The new order in international relations of essence is different from the system of alliances that came forth at the end of WWII. That too dissolved with the end of the Cold War and for some time a uni-Polar world existed. The rise of China has given fillip to an old idea. But the retraction of the United States from its global eminence — shedding the weight of singly carrying the global order at considerable financial cost — and the relatively pacific rise of China belie the possibility of the world being divided into two or more security alliances. The notion is antiquated and regressive in conception. It fails to factor-in how the world has restructured over the last three decades. It is also a convenient fall-back to the more known comfort of geopolitical division than understand the complexities in new light.
Those that still harbour war as the ultimate binary invoke the older construct without acknowledging the inherent independence in the new world. China is as much as an economic certainty as the US is a militarily one with intertwined interests and trillions of dollars worth of trade and investments. It isn’t going to fly way in an imperious moment of ecstasy. Nor is Europe ready to tow a dictated line from the US to shun China even if it still relates to the US in strategic terms. Relations between nations are increasingly multi-spectral and multi-planar in construct. You could have a Ladakh going in parallel even as you trade a 100 billion dollars worth with each other. And so much more.

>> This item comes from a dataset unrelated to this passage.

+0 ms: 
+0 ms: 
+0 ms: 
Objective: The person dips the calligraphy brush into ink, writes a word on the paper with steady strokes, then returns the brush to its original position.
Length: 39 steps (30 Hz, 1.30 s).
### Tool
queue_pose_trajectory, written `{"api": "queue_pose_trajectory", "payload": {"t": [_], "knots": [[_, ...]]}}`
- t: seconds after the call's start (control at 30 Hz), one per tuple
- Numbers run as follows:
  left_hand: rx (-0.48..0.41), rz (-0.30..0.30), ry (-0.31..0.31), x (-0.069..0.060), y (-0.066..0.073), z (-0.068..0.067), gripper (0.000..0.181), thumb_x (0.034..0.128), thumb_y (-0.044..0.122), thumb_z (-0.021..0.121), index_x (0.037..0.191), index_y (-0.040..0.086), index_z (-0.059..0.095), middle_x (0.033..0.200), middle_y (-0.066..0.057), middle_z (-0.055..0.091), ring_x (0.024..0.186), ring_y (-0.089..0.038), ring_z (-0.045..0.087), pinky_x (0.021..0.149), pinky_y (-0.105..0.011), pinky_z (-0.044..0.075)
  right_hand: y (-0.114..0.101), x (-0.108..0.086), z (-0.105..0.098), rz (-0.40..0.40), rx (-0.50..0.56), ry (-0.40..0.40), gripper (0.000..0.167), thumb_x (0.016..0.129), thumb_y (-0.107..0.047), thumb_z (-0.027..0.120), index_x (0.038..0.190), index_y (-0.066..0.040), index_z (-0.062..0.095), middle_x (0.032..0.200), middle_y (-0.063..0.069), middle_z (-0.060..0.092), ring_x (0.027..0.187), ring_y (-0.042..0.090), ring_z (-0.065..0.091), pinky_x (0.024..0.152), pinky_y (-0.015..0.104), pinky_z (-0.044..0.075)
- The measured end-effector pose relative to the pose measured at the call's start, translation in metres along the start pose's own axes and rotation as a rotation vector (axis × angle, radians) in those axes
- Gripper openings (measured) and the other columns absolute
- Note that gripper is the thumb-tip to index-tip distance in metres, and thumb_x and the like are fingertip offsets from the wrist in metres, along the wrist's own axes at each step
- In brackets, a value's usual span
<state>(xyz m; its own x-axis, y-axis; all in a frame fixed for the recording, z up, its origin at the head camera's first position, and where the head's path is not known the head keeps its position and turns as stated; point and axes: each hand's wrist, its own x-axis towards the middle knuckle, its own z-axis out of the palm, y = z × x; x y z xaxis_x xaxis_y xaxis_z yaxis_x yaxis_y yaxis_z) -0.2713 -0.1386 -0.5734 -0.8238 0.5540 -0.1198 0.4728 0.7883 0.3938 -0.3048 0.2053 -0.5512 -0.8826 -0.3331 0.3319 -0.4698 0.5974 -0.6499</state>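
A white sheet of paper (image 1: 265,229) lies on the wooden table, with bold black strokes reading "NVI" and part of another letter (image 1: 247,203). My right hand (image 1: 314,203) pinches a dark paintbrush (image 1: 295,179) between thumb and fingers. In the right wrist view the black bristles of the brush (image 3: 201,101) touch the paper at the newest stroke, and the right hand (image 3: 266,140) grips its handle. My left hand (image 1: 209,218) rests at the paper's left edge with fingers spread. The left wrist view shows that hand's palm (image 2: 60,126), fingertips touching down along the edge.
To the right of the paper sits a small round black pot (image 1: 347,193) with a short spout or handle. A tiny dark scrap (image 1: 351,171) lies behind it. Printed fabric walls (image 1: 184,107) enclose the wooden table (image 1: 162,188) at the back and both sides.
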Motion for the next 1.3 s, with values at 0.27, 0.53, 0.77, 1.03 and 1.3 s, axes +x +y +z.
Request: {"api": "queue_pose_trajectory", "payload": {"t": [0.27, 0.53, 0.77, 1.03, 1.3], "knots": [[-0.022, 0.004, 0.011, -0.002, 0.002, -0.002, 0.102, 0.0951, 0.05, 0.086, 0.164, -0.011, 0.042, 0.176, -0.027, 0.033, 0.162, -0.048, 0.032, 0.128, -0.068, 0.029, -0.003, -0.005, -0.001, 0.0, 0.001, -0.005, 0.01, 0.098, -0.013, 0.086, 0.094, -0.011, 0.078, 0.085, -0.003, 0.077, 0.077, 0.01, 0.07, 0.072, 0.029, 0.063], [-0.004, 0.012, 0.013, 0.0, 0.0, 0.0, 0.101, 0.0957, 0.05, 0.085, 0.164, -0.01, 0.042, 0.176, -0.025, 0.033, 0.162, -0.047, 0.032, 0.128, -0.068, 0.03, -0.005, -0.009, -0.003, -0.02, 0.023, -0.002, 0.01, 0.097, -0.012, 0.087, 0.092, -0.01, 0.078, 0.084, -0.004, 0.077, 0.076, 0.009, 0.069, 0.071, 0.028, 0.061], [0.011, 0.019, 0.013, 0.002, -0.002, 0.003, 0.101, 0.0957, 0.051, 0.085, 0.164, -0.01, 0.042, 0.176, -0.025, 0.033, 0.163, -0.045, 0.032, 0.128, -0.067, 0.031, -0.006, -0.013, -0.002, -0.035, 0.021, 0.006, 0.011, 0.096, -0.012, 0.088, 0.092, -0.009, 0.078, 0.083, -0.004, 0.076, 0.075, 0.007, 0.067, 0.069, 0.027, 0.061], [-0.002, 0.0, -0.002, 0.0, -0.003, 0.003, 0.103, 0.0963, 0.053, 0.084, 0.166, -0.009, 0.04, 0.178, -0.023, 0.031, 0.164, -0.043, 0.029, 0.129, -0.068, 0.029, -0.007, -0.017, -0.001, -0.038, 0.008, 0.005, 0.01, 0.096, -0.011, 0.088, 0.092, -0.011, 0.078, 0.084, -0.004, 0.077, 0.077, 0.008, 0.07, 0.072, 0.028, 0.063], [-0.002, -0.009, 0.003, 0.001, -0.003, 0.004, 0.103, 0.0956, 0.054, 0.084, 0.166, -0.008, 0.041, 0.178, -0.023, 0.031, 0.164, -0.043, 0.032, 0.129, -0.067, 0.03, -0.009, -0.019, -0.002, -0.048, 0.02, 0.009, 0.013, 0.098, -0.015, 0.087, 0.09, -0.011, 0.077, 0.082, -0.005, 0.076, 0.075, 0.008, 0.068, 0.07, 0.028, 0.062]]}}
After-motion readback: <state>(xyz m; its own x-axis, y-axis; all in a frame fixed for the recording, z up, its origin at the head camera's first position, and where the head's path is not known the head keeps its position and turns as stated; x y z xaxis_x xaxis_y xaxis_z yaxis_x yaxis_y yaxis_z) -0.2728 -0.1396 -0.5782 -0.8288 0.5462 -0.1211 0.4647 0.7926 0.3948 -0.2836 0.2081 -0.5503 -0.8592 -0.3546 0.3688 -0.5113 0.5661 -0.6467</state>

Pakistan is unlikely to break relations with the UAE or even cool those off in spite for latter’s friendly overtures to a common Muslim bogey. Saudi Arabia will not break away from the GCC and its eminence because one or more members would have a formal relationship with Israel. The world will learn to coexist along various planes, competitive, cooperative and sometimes conflictive. It will need a new orientation in how the world has come to be and its new ways. Those that see alliances or blocs emerging around the ‘recognition of Israel’ factor are on the wrong side of history and international framework. Blocs and groups remain a self-defeating proposition. Turkey, China and Russia have a fulsome relationship with Israel; how can they take up binary positions against it? Most of the Muslim world has chosen silence or supported the UAE initiative. That should be instructive.
Pakistan’s position on Israel is principled and based around larger sentiment of the Muslim world. The sentiment itself is changing. Here on it shall need a nimbleness to adjust to an evolving framework of relations between states. As more Muslim nations tow the recognition line Pakistan must continue to evaluate her position. There may not be much to lose in the short-to-medium term if we keep on the rejectionist track but there must come a time of diminishing returns. Before such a moment we may flip the odds to judge if more is to gain by keeping from being the last ones to hold aloft the banner of principles. On the contrary we may build in a major gain leveraging a vital interest if we can judge the moment perfectly. I don’t know how desperate is Israel for Pakistan to accept it or how pushed is the US to make it happen for them but if indeed the moment arrives and Jared Kushner comes calling we may better have our marbles in order. Geopolitics is patently secular and adjusting to it isn’t as ungodly as it is made to be.
Published in The Express Tribune, August 25th, 2020.